## Problem details
Type the data below again exactly. Omit all pictures.

## Data section

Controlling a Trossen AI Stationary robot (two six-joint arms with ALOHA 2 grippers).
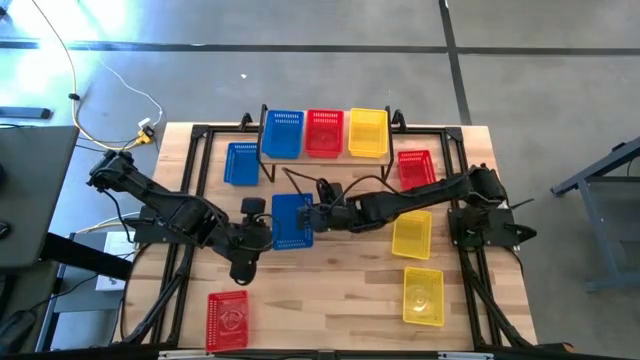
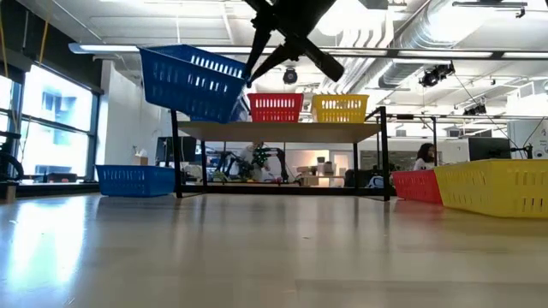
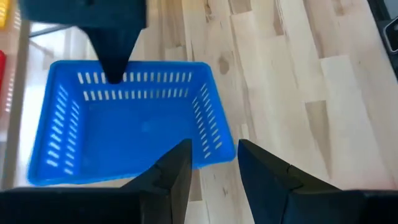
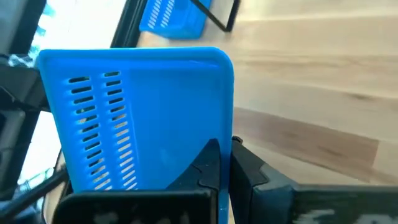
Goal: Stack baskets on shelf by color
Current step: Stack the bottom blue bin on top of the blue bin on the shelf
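I carry a blue basket (image 1: 292, 220) toward the shelf (image 2: 278, 131).
Right gripper (image 4: 225, 163) jaws clamp its wall, lifting it tilted over the counter (image 1: 330, 300); left gripper (image 3: 211, 168) jaws released, waiting beside it.

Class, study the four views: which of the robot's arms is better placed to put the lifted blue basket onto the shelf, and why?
The right. Its gripper is already shut on the lifted blue basket's rim, holding it off the table near the shelf. The left gripper is open beside it, holding nothing.

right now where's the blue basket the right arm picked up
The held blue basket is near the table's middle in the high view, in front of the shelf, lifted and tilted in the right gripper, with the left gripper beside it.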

## Task output
Controlling a Trossen AI Stationary robot (two six-joint arms with ALOHA 2 grippers).
Goal: Stack baskets on shelf by color
Current step: Stack the bottom blue bin on top of the blue bin on the shelf
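I carry a blue basket (image 1: 292, 220) toward the shelf (image 2: 278, 131).
Right gripper (image 4: 225, 163) jaws clamp its wall, lifting it tilted over the counter (image 1: 330, 300); left gripper (image 3: 211, 168) jaws released, waiting beside it.

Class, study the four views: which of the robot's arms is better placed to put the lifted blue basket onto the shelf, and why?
The right. Its gripper is already shut on the lifted blue basket's rim, holding it off the table near the shelf. The left gripper is open beside it, holding nothing.

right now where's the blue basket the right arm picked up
The held blue basket is near the table's middle in the high view, in front of the shelf, lifted and tilted in the right gripper, with the left gripper beside it.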

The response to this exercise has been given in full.